→ **About this task**: Go through the data below and transcribe it exactly. Omit the images.

→ **Data provided**:
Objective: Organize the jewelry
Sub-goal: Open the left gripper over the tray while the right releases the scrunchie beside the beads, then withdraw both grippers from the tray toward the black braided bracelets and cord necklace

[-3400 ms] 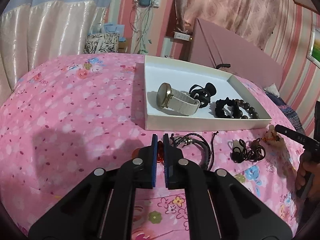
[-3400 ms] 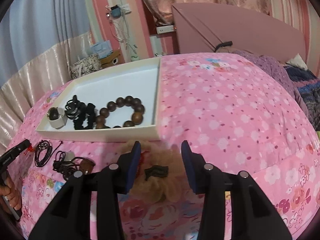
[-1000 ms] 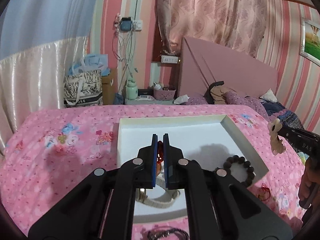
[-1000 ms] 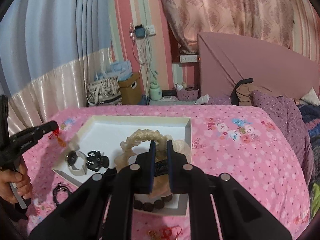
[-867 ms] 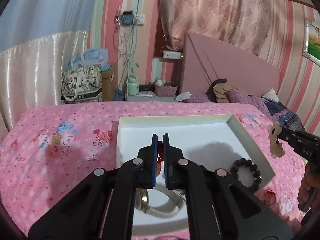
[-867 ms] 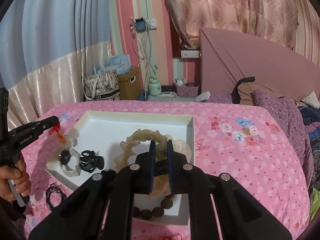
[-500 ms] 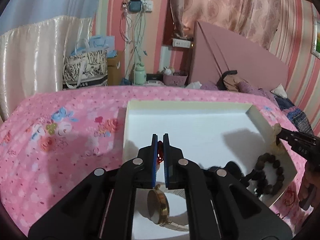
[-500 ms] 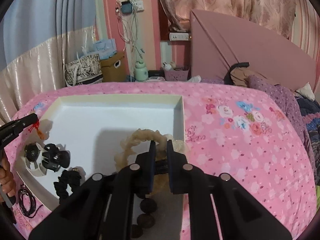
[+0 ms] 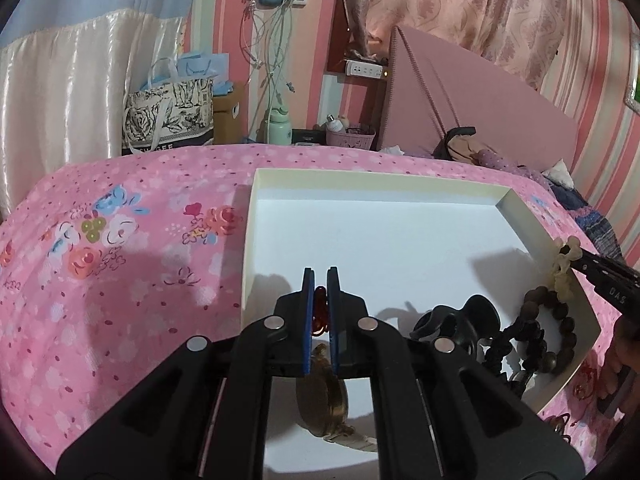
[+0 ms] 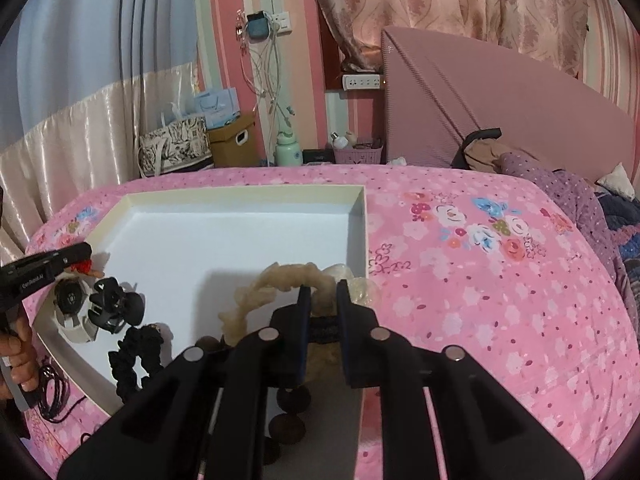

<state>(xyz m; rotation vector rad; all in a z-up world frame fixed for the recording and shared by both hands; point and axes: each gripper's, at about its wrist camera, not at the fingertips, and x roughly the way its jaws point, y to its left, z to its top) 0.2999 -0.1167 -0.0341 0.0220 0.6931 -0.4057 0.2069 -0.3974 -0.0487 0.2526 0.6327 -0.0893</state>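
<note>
The white tray [image 10: 362, 216] on the bed already held a watch [image 10: 70, 300], black clip [image 10: 116, 306], scrunchie [image 10: 134, 354] and bead bracelet [image 9: 556, 332]; cords [image 10: 52, 394] lay outside on the bedspread. The left hand-held gripper [image 9: 320, 300] was clamped on a red charm [image 9: 320, 312] over the tray; the right hand-held gripper [image 10: 322, 308], slightly parted, gripped a cream scrunchie [image 10: 264, 292] at the tray's corner, its release apparently pending.

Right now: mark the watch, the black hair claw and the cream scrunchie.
watch [image 10: 69, 298], right wrist view, on the dark round case back.
black hair claw [image 10: 116, 304], right wrist view, on its body.
cream scrunchie [image 10: 256, 294], right wrist view, on the left arc of the ring.
</note>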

→ **Written answer**:
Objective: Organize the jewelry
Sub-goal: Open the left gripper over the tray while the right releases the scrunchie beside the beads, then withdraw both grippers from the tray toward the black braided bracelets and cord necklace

[-3400 ms] 
[-3400 ms] 
[-1000 ms] 
[-1000 ms] 
[-867 ms] 
[-867 ms] 
[-500 ms] 
[-500 ms] 
[+0 ms] 
[+0 ms] 

<state>(xyz m; rotation vector rad; all in a z-up world frame fixed for the recording and shared by both hands; point and axes: each gripper's, at about its wrist camera, not at the fingertips, and x roughly the way its jaws point, y to its left, z to its top) 0.2999 -0.1167 -0.0341 0.0220 0.6931 -0.4057 0.2069 -0.3974 -0.0487 0.2526 0.6327 -0.0893</state>
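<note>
The white tray [image 10: 362, 216] on the bed already held a watch [image 10: 70, 300], black clip [image 10: 116, 306], scrunchie [image 10: 134, 354] and bead bracelet [image 9: 556, 332]; cords [image 10: 52, 394] lay outside on the bedspread. The left hand-held gripper [image 9: 320, 300] was clamped on a red charm [image 9: 320, 312] over the tray; the right hand-held gripper [image 10: 322, 308], slightly parted, gripped a cream scrunchie [image 10: 264, 292] at the tray's corner, its release apparently pending.

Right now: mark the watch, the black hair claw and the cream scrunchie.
watch [image 10: 69, 298], right wrist view, on the dark round case back.
black hair claw [image 10: 116, 304], right wrist view, on its body.
cream scrunchie [image 10: 256, 294], right wrist view, on the left arc of the ring.
</note>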

What the answer needed to say has been said.